Ingleses pagam mais num mês do que clubes da I Liga (exceto grandes) num ano. Há condições para rever salário mínimo

O nível dos salários em Portugal está, como se sabe, bem abaixo dos clubes dos principais campeonatos europeus. Para se ter uma noção das realidades, refira-se que, ao que o DN apurou, a média dos vencimentos dos clubes da I Liga, sem contabilizar Benfica, Sporting e FC Porto, situa-se nos 66 mil euros anuais (5500 euros mensais), bem distante da média de 90 mil euros mensais que os ingleses do Burnley pagaram aos seus jogadores na época 2016-17, segundo o estudo publicado pelo portal SportingIntelligence.

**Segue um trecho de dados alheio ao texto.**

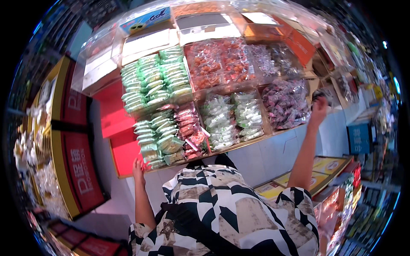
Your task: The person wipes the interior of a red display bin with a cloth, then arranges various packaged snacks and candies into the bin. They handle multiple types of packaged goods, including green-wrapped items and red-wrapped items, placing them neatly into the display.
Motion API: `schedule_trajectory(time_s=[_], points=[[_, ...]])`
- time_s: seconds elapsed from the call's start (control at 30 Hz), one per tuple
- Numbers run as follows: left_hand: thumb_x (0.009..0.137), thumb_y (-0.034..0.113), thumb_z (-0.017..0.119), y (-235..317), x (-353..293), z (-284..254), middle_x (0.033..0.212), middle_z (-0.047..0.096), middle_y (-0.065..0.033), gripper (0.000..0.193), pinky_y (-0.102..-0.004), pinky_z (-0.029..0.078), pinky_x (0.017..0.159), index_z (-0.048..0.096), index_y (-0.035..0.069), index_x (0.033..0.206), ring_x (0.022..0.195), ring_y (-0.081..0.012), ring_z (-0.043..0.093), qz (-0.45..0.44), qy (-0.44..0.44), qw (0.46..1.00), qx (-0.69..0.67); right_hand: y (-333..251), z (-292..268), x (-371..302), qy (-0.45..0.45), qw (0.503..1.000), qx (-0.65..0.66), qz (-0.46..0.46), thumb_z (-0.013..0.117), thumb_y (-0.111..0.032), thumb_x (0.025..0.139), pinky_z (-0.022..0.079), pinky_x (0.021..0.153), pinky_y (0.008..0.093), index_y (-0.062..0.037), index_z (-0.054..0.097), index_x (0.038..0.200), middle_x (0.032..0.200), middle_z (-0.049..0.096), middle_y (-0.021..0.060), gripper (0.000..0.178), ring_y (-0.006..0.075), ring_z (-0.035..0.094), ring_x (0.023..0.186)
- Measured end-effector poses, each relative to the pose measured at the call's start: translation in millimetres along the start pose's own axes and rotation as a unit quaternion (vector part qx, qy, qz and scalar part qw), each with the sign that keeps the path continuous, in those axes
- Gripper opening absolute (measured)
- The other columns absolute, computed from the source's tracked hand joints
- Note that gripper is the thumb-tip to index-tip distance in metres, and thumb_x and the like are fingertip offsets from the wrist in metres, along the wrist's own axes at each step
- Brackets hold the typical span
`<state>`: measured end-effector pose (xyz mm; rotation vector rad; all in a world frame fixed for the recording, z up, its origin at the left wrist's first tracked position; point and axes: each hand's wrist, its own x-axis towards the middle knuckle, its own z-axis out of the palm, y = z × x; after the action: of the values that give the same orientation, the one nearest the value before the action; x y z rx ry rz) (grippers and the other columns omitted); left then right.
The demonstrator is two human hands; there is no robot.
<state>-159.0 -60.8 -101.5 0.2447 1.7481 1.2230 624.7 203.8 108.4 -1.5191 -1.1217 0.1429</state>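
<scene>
My left hand (139, 171) is at the front left edge of a display counter, fingers stretched out and holding nothing. Beside it stand rows of light green wrapped snack packets (146, 135), with pink-red packets (186, 121) to their right. My right hand (319, 110) reaches to the right end of the counter, its fingers closed around a dark wrapped packet (323, 94) whose contents are too small to make out. Left of that hand lies a heap of purple-wrapped sweets (285, 103). Green-and-white packets (220, 117) fill the compartment further left.
Behind are more green packets (147, 77) and bags of orange-red snacks (220, 62). A red panel (113, 113) covers the counter's left part. Red-and-yellow display stands (79, 149) are on the left, and a low yellow-topped stand (324, 168) is near my right elbow.
</scene>
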Motion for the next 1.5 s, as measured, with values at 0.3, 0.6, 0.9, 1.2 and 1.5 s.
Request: schedule_trajectory(time_s=[0.3,0.6,0.9,1.2,1.5], points=[[0.100,0.033,0.048,26,-71,64,0.119,0.058,-0.0002,0.042,-0.0250,0.046,0.075,0.049,0.015,0.138,0.092,-0.0102,0.055,0.072,0.099,0.992,-0.041,-19,170,-60,-0.332,0.923,-0.179,-0.077,0.055,-0.014,0.086,0.049,0.088,0.0437,0.0012,0.059,0.116,0.108,0.065,0.0232,0.034,0.0378,0.063,0.101],[0.101,0.035,0.044,43,-79,76,0.117,0.060,-0.0013,0.039,-0.0269,0.044,0.080,0.057,0.014,0.131,0.091,-0.0107,0.054,0.135,0.117,0.983,0.040,-44,183,-75,-0.428,0.858,-0.282,0.009,0.053,-0.020,0.090,0.045,0.083,0.0544,-0.0026,0.035,0.131,0.102,0.062,0.0321,0.048,0.0491,0.060,0.097],[0.100,0.036,0.043,4,-46,51,0.119,0.061,-0.0046,0.043,-0.0309,0.045,0.086,0.055,0.011,0.134,0.103,-0.0152,0.057,0.126,0.134,0.983,-0.008,-47,144,-66,-0.413,0.904,-0.046,-0.097,0.058,-0.009,0.088,0.047,0.095,0.0364,-0.0039,0.058,0.125,0.120,0.063,0.0196,0.037,0.0283,0.061,0.112],[0.098,0.047,0.047,-1,-53,64,0.108,0.060,-0.0033,0.051,-0.0259,0.040,0.069,0.054,0.011,0.133,0.078,-0.0088,0.046,0.101,0.169,0.977,-0.082,61,-11,45,-0.027,0.988,-0.148,0.035,0.053,-0.012,0.091,0.052,0.077,0.0303,0.0002,0.064,0.108,0.098,0.069,0.0099,0.023,0.0180,0.066,0.085],[0.093,0.058,0.048,-22,-85,115,0.143,0.040,-0.0050,0.072,-0.0410,0.033,0.103,0.032,0.012,0.146,0.128,-0.0204,0.039,0.133,0.279,0.939,-0.151,180,-45,106,-0.361,0.870,-0.047,0.334,0.050,-0.037,0.097,0.044,0.065,0.0252,-0.0083,0.065,0.110,0.096,0.064,0.0002,0.035,0.0105,0.055,0.078]])
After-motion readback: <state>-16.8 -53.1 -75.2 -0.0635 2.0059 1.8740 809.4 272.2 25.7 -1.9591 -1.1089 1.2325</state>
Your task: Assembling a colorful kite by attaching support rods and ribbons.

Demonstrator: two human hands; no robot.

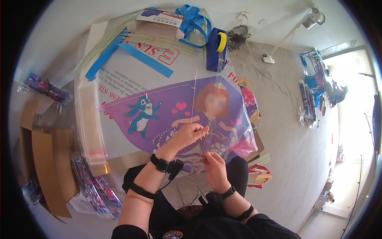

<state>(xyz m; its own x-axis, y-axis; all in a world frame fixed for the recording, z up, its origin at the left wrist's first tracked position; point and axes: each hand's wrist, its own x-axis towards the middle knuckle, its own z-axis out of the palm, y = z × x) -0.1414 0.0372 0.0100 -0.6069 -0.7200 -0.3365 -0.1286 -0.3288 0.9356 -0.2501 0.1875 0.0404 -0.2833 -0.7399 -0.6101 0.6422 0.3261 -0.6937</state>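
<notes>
A purple kite (167, 95) printed with a red-haired princess and a blue animal lies across the work table. White rods run along its upper edge and down its middle. Over the lower part of the princess, my left hand (190, 134) is closed with thumb and forefinger pinched. Lower and to the right, near the kite's bottom edge, my right hand (215, 164) pinches too. A thin white strand (205, 142) runs between the two pinches; I cannot tell whether it is string or a slim rod. The fingertips hide its ends.
On the table's far side are a small box (159, 22), blue ribbon (191, 24), pale thin rods (95, 53) and a blue tape dispenser (216, 51). Clear plastic sleeves (89, 119) line the left edge. Cardboard boxes (51, 159) and bundled packages (95, 185) stand at left.
</notes>
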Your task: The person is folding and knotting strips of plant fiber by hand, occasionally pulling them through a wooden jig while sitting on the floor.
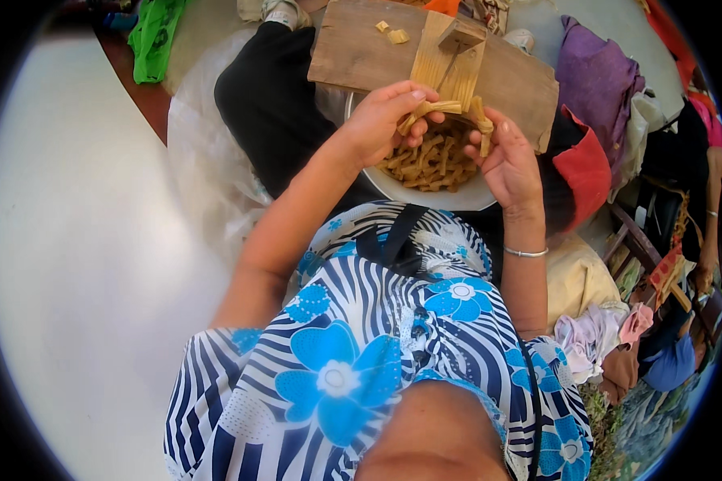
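Observation:
My left hand (383, 122) pinches a yellowish-brown folded strip (431, 111) between thumb and fingers. A second strip (482, 124) of the same kind, bent or knotted, is held by the fingertips of my right hand (509, 158). The two strips come close together at their upper ends; whether they touch I cannot tell. Right below both hands is a white basin (401, 192), with many short tan pieces (430, 167) heaped inside. What the strips are made of is not plain.
Beyond the basin lies a wooden board (361, 40) with a lighter crosspiece (449, 64) and an upright block (460, 37). Two small chips (397, 36) rest on it. Purple cloth (594, 76) and red cloth (582, 168) lie to the right. Another person's arm (714, 208) shows at the far right.

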A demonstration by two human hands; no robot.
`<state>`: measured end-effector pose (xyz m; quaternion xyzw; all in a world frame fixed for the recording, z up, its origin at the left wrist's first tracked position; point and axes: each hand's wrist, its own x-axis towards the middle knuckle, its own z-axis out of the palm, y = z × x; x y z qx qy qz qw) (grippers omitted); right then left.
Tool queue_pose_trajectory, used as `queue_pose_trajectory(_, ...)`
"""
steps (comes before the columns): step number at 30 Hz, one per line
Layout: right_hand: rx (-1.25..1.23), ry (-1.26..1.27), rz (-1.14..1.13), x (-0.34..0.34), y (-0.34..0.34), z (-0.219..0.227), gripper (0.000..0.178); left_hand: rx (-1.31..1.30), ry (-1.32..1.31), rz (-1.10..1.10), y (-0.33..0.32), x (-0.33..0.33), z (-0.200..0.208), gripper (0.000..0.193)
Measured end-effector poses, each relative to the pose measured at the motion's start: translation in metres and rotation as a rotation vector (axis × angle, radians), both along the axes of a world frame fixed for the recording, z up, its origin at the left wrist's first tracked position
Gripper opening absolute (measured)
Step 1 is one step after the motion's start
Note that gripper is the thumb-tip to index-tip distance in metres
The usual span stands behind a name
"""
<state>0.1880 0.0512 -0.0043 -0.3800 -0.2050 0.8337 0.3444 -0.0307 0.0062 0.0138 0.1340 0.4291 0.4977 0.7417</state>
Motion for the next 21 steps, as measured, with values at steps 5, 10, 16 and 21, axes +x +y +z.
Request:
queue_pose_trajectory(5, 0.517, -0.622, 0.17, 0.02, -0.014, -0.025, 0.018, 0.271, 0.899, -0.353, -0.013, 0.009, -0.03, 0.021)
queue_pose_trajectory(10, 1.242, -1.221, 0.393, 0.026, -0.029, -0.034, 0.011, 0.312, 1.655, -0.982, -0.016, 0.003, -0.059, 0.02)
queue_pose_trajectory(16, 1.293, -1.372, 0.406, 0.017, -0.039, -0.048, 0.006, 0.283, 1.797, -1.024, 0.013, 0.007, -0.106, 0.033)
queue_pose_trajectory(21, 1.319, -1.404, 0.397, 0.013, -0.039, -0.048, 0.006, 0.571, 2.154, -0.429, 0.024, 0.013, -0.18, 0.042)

Ou seja, um futebolista do clube que pratica salários mais baixos na Premier League ganha mais num mês do que um português num ano.

Esta discrepância esbate-se, por exemplo, em relação a Espanha, onde o Leganés foi o clube que menos pagou em média aos seus jogadores, 25 668 euros por mês na temporada passada, ou em relação aos italianos Crotone, que no mesmo período teve uma média de salários de 29 244 euros por futebolista.

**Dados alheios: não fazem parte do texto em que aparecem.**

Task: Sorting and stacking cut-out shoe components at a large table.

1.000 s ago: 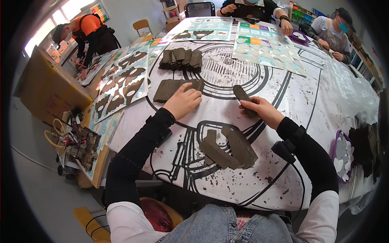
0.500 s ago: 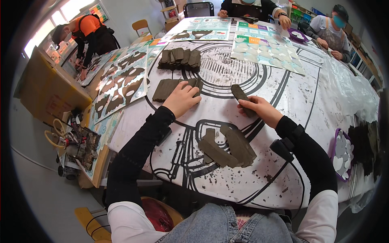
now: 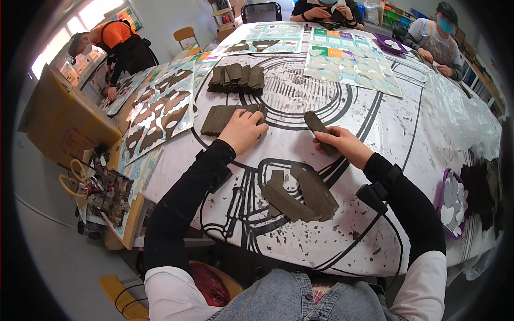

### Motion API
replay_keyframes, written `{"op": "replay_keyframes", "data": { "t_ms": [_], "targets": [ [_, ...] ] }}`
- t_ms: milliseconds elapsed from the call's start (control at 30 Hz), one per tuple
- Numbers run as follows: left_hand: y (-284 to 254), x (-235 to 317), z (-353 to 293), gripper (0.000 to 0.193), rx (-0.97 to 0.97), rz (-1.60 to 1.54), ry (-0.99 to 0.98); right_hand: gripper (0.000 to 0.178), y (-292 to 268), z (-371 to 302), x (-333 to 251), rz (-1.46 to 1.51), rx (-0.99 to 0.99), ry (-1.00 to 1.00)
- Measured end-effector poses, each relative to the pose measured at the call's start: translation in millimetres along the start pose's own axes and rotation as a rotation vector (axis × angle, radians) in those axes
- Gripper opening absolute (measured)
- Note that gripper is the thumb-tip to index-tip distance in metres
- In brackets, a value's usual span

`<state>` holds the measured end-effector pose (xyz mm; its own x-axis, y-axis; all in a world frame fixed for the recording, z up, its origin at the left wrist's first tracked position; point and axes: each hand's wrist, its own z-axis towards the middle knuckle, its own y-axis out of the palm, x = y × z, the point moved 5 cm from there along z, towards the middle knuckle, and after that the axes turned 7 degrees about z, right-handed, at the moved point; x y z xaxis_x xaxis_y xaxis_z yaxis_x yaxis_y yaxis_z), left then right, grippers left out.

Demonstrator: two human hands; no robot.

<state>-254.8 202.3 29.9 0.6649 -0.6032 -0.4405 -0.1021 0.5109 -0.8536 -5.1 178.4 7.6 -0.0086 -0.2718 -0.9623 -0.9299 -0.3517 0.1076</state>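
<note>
My left hand [image 3: 245, 129] rests on the near end of a row of dark brown clay slabs [image 3: 219, 119] on the white table cover [image 3: 375, 128], fingers curled over the last slab. Off to its right, my right hand [image 3: 342, 144] grips one dark clay slab [image 3: 317, 126] by its lower end, its far end tilted up and away from me. A pile of several more dark slabs [image 3: 300, 193] lies close in front of me, between my forearms. A second row of slabs [image 3: 236, 78] stands further back.
Printed sheets with dark cut-out shapes [image 3: 160, 115] cover the table's left side; coloured sheets [image 3: 348, 61] lie at the back. Other people work at the far end and at left. A purple tray [image 3: 454, 203] sits at right. Scissors [image 3: 72, 179] lie on a cluttered cart.
My right hand has lifted and shifted the slab slightly forward; my left hand stays on the row of slabs. The view has drifted a little.
</note>
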Motion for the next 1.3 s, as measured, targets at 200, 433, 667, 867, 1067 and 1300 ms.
{"op": "replay_keyframes", "data": {
  "t_ms": [200, 433, 667, 867, 1067, 1300],
  "targets": [
    [-3, 0, 5, 0.017, -0.104, -0.006, 0.063, 0.039, -1, -1, 1, 0.0, 0.007, 0.012],
    [-5, -5, 4, 0.02, -0.102, -0.132, -0.041, 0.04, -1, 0, 2, -0.021, -0.001, 0.007],
    [-6, -11, 3, 0.023, -0.113, -0.31, -0.159, 0.043, -4, 4, 7, 0.032, -0.035, 0.035],
    [-2, -10, -5, 0.028, -0.116, -0.309, -0.103, 0.045, -3, 1, 4, 0.024, -0.044, 0.023],
    [-9, -7, -7, 0.021, 0.048, -0.316, -0.12, 0.046, -7, 1, 6, 0.061, -0.017, 0.002],
    [-8, -12, -8, 0.024, 0.012, -0.298, -0.131, 0.048, -8, 1, 7, 0.084, -0.047, 0.007]
  ]
}}
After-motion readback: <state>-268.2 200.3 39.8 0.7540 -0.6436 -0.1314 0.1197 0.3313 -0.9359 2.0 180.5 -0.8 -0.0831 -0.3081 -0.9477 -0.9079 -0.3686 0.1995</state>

Já na II Liga portuguesa o vencimento médio diminui para os mil euros por mês. No fundo, a realidade portuguesa acaba por ser proporcional àquilo que são as diferenças económicas que existem em relação aos países onde se disputam os principais campeonatos de futebol. Há no entanto uma boa notícia que é preciso ressalvar: é que, ao contrário de anos anteriores, são raros os casos de salários em atraso.

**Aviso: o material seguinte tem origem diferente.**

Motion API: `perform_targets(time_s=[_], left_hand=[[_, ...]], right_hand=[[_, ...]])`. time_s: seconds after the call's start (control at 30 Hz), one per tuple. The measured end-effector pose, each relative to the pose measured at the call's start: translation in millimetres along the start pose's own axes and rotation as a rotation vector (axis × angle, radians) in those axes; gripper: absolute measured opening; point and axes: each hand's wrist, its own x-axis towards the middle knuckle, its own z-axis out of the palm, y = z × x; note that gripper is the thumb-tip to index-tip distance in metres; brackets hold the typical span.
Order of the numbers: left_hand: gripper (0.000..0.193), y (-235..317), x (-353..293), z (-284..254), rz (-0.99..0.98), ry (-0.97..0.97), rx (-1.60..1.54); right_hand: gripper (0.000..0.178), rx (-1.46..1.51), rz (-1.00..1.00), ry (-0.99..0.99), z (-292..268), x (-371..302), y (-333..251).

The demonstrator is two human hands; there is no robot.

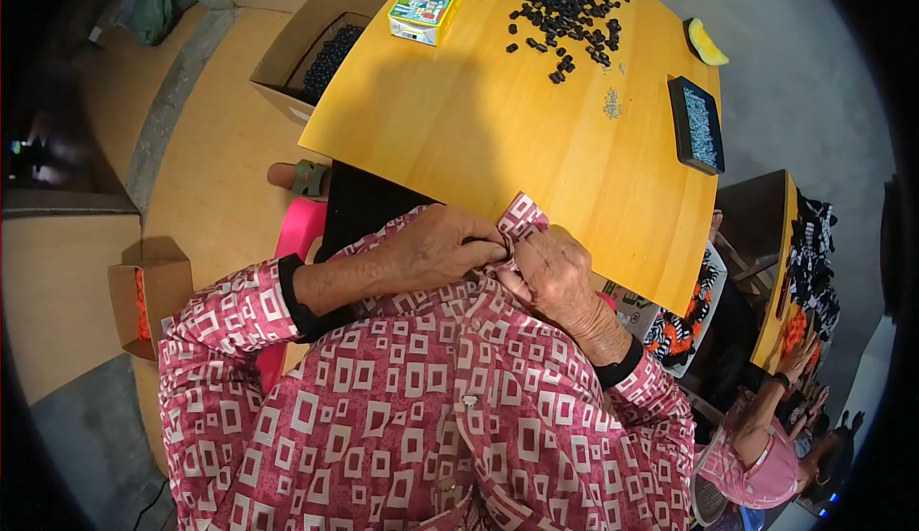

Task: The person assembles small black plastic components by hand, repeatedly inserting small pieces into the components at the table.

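Note:
Both of my hands are at the collar of my pink shirt [412, 406], which is patterned with pale squares. My left hand [431, 244] is closed, thumb and fingers pinching the cloth at the collar's edge. Right beside it, my right hand [553, 268] is curled round the other side of the collar [523, 217], and a folded tip of cloth stands up between them. The fingertips nearly meet, and they hide whatever lies under them. Lower on the shirt front a small button [470, 401] shows.
Ahead stands a yellow wooden table [593, 177] bearing scattered black parts [565, 9], tiny silvery pieces [613, 103], a black tray [682, 129], a yellow-green carton [428, 6] and a yellow wedge [708, 45]. Cardboard box [273, 67] at left. At lower right, another person [761, 459] reaches toward a second table.

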Motion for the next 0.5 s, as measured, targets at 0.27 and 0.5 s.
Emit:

A revelação foi feita ao DN por Joaquim Evangelista, presidente do Sindicato dos Jogadores, que associa este facto à entrada de investidores estrangeiros em diversos clubes portugueses. "Há, obviamente, casos residuais de salários em atraso que muitas vezes têm que ver com situações circunstanciais, mas não por falta de meios económicos", frisou, explicando que há três fatores que contribuem para esta mudança: "Há mais riqueza nos clubes portugueses, fruto dos capitais estrangeiros que estão a entrar nos clubes, mas também porque há hoje um controlo mais apertado em relação a estas situações."

Neste momento, o salário mínimo dos jogadores da I Liga corresponde a três salários mínimos nacionais, num total de 1671 euros, enquanto o dos futebolistas da II Liga é de 974,75 euros. Contudo, esta realidade poderá ser alterada brevemente, uma vez que Joaquim Evangelista admitiu ao DN que, tendo em conta o aumento de investimento nos clubes portugueses e a consequente melhoria da saúde financeira dos, "começa a haver condições para encarar a passagem dos salários mínimos para outro nível".

Portugal é um ponto de partida

A principal Liga portuguesa é encarada, até pelos futebolistas portugueses, como um ponto de partida para conseguirem melhores contratos. Joaquim Evangelista destaca isso mesmo, lembrando que atendendo à qualidade do jogador português "é inevitável que sejam bastante procurados pelos clubes estrangeiros" e que, nesse contexto, "aproveitem para conseguir melhores condições de vida". Esta é uma realidade que é aliada à necessidade dos emblemas nacionais, que "têm na venda de atletas uma importante fonte de rendimentos", razão pela qual Portugal serve igualmente para "valorizar não só jogadores portugueses mas também africanos e sul-americanos".

É este tipo de valorização faz que cada vez mais a Liga portuguesa seja uma espécie de mercado de abastecimento de campeonatos com realidades financeiras bem superiores, razão por que a formação de futebolistas passou a ser uma prioridade, tendo em vista também o retorno financeiro dos clubes.